Hundreds of exhibitors will participate in judged livestock and poultry, melon, and tomato contests. Seedsmen will discuss seed saving methods, successes and failures, and a truly remarkable list of visionary speakers will be on hand to educate, inform, and activate attendees with presentations on the numerous facets of the pure food movement, encouraging the public to, according to anti-GMO campaigner Jeffrey Smith, reclaim “a stake in agriculture.”

Along with Smith, Canadian farmer Percy Schmeiser, another Right Livelihood award winner who successfully battled Monsanto in court, will be on hand to discuss his anti-GMO activism.
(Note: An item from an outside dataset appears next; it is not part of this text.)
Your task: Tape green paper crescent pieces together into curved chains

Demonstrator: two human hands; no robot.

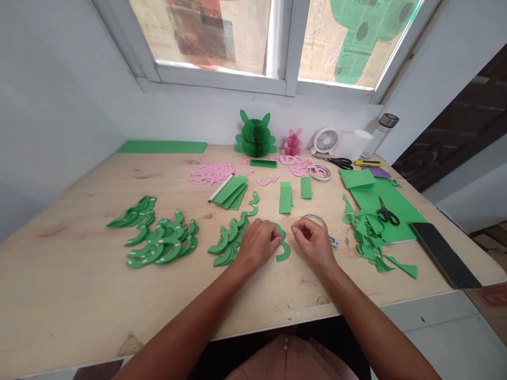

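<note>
Near the middle of the table my left hand (pixel 259 240) is closed, thumb and fingertips at the edge of a wavy green paper cutout (pixel 283 253). To its right, my right hand (pixel 316 241) has its fingertips pressed together in a pinch; anything between them is too small to make out. A roll of tape (pixel 321 220) lies partly behind the right hand, with a small light-blue object (pixel 334 241) beside it. Partly under my left hand spreads a pile of green curved cutouts (pixel 227 243), some bearing white strips.
More green cutouts (pixel 164 243) lie at left. Pink cutouts (pixel 212 173), folded green papers (pixel 232 192) and a green honeycomb paper figure (pixel 255 136) are farther back. At right are green scraps (pixel 368 237), black scissors (pixel 387 212), a phone (pixel 443 253) and a small fan (pixel 325 140).
</note>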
Founder of the international Slow Food movement, Carlo Petrini, will be coming from Italy to give the opening night keynote presentation. Joining him will be The Future of Food filmmaker Deborah Koons Garcia, presenting her new film, The Symphony of the Soil. Andrew Kimbrell of the Center for Food Safety and Ronnie Cummins of the Organic Consumer Association will help inform the audience of the current state of affairs around issues ranging from Monsanto to organic standards to the farm bill.

Ultimately, with the California secretary of state having placed the California Right to Know initiative — Proposition 37 — on the ballot, this year’s exposition, occurring just two months before the November election, will serve as a rallying cry for those who wish to reclaim the public’s stake in our food and agricultural systems. With potentially global implications for food policy, many people in the pure food movement view the Label GMOs campaign as a bellwether for the long-term effort to reassert control over a food system long ago left to the devices of multinational agricultural, chemical, and food corporations.

Jere Gettle, the perhaps unlikely apostle for heritage seed and pure food, sows much more than heirlooms these days.